> _How to complete this task_
What is needed is an exact copy of all the data.

◆ ◆ ◆ ◆ ◆ ◆ ◆

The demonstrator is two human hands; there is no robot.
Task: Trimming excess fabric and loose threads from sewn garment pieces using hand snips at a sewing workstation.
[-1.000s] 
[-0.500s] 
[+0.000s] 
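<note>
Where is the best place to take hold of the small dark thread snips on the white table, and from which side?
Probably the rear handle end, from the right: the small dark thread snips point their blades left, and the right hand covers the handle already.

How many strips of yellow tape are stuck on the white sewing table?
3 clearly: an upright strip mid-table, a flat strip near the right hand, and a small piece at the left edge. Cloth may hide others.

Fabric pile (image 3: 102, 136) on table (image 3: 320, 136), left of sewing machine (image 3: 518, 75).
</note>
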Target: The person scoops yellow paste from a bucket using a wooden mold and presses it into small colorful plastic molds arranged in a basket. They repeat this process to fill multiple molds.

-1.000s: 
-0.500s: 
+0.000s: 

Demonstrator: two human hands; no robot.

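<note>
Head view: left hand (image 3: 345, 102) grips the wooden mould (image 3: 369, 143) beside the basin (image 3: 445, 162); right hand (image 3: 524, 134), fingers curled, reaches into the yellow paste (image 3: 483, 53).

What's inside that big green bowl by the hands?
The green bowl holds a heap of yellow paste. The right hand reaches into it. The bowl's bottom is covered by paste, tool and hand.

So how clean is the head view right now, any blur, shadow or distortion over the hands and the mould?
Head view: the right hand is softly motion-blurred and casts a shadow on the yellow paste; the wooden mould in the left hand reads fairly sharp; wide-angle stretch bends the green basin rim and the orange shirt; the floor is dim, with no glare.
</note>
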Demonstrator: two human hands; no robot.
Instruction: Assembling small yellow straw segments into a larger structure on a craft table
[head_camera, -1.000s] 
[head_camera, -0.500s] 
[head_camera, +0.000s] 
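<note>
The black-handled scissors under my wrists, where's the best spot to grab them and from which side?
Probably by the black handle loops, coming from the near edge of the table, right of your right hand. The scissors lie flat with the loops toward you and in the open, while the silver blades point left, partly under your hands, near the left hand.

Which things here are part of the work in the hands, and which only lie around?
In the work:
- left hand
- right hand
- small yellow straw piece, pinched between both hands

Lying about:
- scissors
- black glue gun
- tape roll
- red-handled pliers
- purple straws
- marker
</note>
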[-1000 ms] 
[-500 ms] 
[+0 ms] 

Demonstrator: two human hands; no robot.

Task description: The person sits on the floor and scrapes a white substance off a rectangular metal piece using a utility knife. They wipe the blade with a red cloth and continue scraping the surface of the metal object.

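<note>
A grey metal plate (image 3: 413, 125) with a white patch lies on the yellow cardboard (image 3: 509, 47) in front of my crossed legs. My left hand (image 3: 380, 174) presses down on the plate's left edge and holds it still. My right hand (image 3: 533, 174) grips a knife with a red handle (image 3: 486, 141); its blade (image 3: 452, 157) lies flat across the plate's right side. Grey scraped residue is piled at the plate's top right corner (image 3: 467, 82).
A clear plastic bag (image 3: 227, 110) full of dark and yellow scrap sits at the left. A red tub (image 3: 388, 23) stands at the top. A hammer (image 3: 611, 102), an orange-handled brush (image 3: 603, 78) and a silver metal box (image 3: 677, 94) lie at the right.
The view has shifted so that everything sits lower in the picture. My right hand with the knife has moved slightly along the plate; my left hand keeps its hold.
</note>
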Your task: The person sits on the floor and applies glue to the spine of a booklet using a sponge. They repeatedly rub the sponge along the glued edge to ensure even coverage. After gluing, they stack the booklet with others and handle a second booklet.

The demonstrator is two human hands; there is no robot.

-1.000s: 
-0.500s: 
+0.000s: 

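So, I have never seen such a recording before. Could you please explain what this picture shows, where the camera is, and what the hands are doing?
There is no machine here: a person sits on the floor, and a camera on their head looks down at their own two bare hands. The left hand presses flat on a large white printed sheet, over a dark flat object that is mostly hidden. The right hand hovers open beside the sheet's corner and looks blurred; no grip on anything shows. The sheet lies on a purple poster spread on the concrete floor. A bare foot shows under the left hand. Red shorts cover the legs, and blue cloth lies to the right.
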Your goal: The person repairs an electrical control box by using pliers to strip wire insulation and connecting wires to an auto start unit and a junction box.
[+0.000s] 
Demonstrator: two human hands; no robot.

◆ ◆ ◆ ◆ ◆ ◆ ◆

> _Exercise solution_
The demonstrator is two human hands; there is no robot.
Task: Trimming excess fabric and loose threads from sewn garment pieces using hand snips at a sewing workstation.
[-1.000s] 
[-0.500s] 
[+0.000s] 
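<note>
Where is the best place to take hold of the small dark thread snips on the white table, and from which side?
Probably the rear handle end, from the right: the small dark thread snips point their blades left, and the right hand covers the handle already.

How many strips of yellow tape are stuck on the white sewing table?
3 clearly: an upright strip mid-table, a flat strip near the right hand, and a small piece at the left edge. Cloth may hide others.

Fabric pile (image 3: 102, 136) on table (image 3: 320, 136), left of sewing machine (image 3: 518, 75).
</note>
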Target: The person scoops yellow paste from a bucket using a wooden mold and presses it into small colorful plastic molds arranged in a basket. They repeat this process to fill multiple molds.

-1.000s: 
-0.500s: 
+0.000s: 

Demonstrator: two human hands; no robot.

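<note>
Head view: left hand (image 3: 345, 102) grips the wooden mould (image 3: 369, 143) beside the basin (image 3: 445, 162); right hand (image 3: 524, 134), fingers curled, reaches into the yellow paste (image 3: 483, 53).

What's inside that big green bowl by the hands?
The green bowl holds a heap of yellow paste. The right hand reaches into it. The bowl's bottom is covered by paste, tool and hand.

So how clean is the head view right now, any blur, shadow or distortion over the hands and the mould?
Head view: the right hand is softly motion-blurred and casts a shadow on the yellow paste; the wooden mould in the left hand reads fairly sharp; wide-angle stretch bends the green basin rim and the orange shirt; the floor is dim, with no glare.
</note>
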Demonstrator: two human hands; no robot.
Instruction: Assembling small yellow straw segments into a larger structure on a craft table
[head_camera, -1.000s] 
[head_camera, -0.500s] 
[head_camera, +0.000s] 
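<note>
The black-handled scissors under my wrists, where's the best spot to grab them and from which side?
Probably by the black handle loops, coming from the near edge of the table, right of your right hand. The scissors lie flat with the loops toward you and in the open, while the silver blades point left, partly under your hands, near the left hand.

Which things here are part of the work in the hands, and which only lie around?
In the work:
- left hand
- right hand
- small yellow straw piece, pinched between both hands

Lying about:
- scissors
- black glue gun
- tape roll
- red-handled pliers
- purple straws
- marker
</note>
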[-1000 ms] 
[-500 ms] 
[+0 ms] 

Demonstrator: two human hands; no robot.

Task description: The person sits on the floor and scrapes a white substance off a rectangular metal piece using a utility knife. They wipe the blade with a red cloth and continue scraping the surface of the metal object.

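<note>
A grey metal plate (image 3: 413, 125) with a white patch lies on the yellow cardboard (image 3: 509, 47) in front of my crossed legs. My left hand (image 3: 380, 174) presses down on the plate's left edge and holds it still. My right hand (image 3: 533, 174) grips a knife with a red handle (image 3: 486, 141); its blade (image 3: 452, 157) lies flat across the plate's right side. Grey scraped residue is piled at the plate's top right corner (image 3: 467, 82).
A clear plastic bag (image 3: 227, 110) full of dark and yellow scrap sits at the left. A red tub (image 3: 388, 23) stands at the top. A hammer (image 3: 611, 102), an orange-handled brush (image 3: 603, 78) and a silver metal box (image 3: 677, 94) lie at the right.
The view has shifted so that everything sits lower in the picture. My right hand with the knife has moved slightly along the plate; my left hand keeps its hold.
</note>
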Your task: The person sits on the floor and applies glue to the spine of a booklet using a sponge. They repeatedly rub the sponge along the glued edge to ensure even coverage. After gluing, they stack the booklet with others and handle a second booklet.

The demonstrator is two human hands; there is no robot.

-1.000s: 
-0.500s: 
+0.000s: 

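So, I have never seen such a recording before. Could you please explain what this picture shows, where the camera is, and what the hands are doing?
There is no machine here: a person sits on the floor, and a camera on their head looks down at their own two bare hands. The left hand presses flat on a large white printed sheet, over a dark flat object that is mostly hidden. The right hand hovers open beside the sheet's corner and looks blurred; no grip on anything shows. The sheet lies on a purple poster spread on the concrete floor. A bare foot shows under the left hand. Red shorts cover the legs, and blue cloth lies to the right.
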Your goal: The person repairs an electrical control box by using pliers to strip wire insulation and connecting wires to an auto start unit and a junction box.
[+0.000s] 
Demonstrator: two human hands; no robot.

The exercise requires no further answer.